━━━━━ DATA RECORDS

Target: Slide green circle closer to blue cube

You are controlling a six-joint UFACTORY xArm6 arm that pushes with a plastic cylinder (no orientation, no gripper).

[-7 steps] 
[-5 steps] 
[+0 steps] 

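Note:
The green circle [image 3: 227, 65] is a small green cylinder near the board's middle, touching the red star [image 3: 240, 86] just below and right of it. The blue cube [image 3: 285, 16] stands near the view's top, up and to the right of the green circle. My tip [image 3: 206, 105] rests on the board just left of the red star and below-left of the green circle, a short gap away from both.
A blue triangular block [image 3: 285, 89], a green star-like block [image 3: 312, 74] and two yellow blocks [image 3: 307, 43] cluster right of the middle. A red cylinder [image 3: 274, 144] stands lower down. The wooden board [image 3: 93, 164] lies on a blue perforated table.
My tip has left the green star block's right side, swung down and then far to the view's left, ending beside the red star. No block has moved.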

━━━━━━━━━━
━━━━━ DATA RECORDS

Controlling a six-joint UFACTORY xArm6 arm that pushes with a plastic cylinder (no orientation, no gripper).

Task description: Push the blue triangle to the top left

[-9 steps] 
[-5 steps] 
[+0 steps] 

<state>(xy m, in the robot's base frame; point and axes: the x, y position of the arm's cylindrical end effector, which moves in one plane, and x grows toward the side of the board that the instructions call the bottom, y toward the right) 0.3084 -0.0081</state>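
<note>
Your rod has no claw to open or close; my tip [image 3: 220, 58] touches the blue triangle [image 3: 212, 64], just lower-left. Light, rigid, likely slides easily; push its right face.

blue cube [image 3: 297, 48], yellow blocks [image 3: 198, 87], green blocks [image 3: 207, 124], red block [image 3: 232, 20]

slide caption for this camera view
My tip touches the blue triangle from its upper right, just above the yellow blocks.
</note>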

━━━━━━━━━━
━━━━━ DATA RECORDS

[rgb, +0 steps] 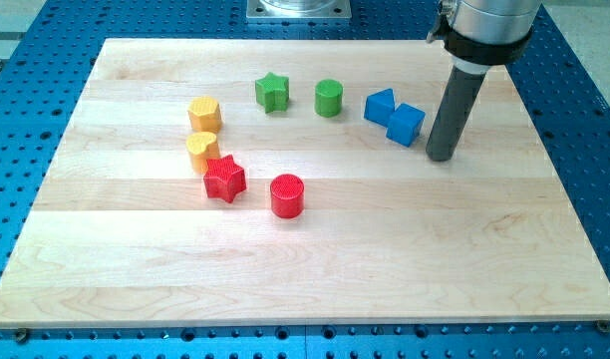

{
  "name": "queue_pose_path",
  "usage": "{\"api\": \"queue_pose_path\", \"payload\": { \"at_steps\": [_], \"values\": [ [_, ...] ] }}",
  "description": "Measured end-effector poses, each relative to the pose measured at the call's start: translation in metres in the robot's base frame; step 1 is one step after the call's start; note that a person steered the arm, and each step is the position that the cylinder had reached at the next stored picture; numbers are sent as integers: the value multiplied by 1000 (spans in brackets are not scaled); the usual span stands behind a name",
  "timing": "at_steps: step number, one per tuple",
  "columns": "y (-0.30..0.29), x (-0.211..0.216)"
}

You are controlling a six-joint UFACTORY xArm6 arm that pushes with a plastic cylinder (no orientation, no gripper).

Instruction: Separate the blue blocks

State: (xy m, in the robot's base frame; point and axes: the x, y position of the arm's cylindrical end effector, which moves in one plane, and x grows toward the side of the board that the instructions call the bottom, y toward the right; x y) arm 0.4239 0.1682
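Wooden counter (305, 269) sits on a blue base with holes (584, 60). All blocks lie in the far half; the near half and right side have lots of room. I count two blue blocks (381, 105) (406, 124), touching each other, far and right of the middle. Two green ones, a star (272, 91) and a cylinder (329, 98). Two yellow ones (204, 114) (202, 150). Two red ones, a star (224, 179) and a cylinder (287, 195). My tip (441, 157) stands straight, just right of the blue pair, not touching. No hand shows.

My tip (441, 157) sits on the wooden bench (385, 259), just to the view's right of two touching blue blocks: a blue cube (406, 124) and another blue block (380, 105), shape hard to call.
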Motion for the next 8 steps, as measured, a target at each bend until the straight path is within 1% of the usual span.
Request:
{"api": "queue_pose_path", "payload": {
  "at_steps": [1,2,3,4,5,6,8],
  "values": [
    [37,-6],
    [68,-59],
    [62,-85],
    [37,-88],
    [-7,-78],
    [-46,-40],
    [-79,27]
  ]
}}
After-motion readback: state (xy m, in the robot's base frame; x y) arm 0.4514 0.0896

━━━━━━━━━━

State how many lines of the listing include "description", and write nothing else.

▶ **RESPONSE BOX**:
2